--- START ---

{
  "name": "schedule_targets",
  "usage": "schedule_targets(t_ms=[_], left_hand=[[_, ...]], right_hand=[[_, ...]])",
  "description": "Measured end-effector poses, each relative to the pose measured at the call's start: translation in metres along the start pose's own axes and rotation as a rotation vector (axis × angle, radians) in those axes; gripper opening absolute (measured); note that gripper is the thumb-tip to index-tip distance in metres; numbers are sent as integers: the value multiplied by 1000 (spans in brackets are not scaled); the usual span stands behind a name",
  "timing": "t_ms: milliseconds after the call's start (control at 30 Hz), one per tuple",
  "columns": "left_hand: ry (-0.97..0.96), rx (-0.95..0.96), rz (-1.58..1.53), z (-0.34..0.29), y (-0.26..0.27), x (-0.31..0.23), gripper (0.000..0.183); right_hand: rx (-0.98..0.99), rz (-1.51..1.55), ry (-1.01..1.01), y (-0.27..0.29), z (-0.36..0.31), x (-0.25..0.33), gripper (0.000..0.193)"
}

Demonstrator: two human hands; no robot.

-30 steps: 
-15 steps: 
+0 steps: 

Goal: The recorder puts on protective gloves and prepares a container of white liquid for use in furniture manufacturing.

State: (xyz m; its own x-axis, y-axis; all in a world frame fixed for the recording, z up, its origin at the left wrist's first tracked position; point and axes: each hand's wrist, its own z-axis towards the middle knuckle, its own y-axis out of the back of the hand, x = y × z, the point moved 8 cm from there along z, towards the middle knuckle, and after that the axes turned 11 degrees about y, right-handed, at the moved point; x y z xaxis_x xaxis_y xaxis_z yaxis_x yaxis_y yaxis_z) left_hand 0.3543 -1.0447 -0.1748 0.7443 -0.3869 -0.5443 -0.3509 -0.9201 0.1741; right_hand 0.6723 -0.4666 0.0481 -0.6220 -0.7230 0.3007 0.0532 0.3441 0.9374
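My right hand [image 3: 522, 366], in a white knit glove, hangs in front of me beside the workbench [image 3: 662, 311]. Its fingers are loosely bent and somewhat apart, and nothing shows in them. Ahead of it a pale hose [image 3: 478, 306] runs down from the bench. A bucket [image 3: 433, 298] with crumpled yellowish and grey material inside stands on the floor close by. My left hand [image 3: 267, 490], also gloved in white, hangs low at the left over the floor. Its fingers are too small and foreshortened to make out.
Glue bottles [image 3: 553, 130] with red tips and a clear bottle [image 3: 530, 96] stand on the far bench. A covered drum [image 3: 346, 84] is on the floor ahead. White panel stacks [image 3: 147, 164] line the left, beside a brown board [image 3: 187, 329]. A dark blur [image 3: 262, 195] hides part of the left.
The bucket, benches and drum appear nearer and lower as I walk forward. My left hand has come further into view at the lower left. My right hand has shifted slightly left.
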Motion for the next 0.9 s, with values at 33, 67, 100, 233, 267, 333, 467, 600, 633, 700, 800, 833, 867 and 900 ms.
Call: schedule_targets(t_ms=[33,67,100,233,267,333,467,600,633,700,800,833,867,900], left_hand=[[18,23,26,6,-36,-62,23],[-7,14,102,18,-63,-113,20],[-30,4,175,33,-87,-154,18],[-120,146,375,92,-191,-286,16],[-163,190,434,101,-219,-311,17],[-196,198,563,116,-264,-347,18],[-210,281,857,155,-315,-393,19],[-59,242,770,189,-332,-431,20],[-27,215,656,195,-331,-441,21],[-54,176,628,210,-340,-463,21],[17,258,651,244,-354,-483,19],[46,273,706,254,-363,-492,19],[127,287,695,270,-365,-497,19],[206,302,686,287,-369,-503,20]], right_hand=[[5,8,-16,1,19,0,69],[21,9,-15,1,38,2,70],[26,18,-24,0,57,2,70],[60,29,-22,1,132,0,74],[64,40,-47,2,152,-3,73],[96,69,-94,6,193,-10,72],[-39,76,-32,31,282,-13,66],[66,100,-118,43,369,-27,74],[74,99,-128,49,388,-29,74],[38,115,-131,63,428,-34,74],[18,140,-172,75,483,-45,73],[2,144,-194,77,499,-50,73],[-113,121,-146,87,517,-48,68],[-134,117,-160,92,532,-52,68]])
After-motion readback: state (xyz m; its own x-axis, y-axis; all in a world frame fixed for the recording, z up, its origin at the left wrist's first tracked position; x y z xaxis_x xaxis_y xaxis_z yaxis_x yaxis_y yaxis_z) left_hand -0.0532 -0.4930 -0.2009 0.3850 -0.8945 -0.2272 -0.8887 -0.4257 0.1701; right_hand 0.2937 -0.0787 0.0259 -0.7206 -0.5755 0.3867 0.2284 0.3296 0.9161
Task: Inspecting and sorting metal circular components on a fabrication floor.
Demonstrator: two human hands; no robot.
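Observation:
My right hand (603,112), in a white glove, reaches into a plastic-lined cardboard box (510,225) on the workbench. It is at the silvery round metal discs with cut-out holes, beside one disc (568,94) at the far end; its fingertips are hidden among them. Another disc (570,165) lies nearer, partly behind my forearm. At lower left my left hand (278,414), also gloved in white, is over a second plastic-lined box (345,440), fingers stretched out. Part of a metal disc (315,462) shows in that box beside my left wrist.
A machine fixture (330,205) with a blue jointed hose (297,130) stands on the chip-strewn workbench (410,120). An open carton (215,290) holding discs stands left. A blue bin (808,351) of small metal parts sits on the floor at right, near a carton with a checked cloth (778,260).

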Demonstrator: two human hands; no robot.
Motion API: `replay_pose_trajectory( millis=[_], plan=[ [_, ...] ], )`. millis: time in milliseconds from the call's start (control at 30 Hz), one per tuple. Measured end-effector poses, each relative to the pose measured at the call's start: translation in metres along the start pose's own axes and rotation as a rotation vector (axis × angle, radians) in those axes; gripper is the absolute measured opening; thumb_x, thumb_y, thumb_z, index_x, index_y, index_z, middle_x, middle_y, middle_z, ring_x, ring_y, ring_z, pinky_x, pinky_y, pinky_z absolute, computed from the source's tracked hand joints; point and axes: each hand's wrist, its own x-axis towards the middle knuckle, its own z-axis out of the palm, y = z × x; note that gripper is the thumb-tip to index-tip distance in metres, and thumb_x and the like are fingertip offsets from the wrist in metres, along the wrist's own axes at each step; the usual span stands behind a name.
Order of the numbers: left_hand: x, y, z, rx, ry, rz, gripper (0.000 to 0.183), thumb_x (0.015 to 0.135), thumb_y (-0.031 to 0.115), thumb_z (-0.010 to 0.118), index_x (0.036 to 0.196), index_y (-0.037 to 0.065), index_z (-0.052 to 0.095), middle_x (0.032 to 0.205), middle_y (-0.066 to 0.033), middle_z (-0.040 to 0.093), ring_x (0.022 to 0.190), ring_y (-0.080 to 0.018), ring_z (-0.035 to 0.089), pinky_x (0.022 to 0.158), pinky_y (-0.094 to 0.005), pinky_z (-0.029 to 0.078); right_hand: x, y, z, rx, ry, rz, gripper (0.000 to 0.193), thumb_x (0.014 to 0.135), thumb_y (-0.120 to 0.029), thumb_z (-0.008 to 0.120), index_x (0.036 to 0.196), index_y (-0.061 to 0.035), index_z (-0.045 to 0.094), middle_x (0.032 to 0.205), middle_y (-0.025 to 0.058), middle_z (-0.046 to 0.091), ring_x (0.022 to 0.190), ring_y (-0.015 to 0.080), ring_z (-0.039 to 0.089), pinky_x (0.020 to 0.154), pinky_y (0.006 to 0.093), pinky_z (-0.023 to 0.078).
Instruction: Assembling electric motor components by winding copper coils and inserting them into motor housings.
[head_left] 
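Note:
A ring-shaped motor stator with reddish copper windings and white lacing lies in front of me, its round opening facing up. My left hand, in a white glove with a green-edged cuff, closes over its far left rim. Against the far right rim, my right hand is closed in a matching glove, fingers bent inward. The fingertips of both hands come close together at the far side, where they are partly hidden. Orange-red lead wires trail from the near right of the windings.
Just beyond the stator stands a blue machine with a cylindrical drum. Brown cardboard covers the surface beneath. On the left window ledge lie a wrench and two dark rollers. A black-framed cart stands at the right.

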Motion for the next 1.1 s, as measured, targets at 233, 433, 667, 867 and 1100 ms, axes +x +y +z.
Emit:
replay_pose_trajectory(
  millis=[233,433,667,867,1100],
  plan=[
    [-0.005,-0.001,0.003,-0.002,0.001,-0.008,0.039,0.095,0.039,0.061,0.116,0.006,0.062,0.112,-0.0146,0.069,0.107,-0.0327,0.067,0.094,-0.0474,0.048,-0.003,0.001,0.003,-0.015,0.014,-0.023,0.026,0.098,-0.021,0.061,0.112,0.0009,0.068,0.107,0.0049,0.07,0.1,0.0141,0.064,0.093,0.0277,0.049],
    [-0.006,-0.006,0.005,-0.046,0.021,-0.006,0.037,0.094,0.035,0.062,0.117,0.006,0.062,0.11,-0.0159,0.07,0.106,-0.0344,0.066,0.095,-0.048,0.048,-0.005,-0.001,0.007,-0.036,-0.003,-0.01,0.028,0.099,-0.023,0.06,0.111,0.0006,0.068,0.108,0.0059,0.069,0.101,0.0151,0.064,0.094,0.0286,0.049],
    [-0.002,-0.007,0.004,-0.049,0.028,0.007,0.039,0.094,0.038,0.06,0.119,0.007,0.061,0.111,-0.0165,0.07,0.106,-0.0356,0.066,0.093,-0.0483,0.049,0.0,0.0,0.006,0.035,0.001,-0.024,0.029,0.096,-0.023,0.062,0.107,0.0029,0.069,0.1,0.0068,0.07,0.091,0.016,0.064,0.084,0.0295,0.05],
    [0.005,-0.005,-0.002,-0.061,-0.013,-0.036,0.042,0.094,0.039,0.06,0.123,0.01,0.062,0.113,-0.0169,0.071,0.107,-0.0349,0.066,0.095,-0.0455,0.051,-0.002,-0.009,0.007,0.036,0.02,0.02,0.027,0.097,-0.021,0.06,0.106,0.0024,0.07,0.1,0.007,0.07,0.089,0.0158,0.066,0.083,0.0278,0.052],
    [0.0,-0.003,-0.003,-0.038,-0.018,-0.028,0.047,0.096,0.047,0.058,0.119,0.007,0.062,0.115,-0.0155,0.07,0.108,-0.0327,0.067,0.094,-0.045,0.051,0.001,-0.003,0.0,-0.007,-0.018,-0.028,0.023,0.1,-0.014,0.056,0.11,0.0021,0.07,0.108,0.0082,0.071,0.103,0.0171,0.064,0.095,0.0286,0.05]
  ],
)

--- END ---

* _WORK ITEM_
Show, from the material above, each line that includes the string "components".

* _COMPLETED TASK_
Task: Inspecting and sorting metal circular components on a fabrication floor.
Instruction: Assembling electric motor components by winding copper coils and inserting them into motor housings.

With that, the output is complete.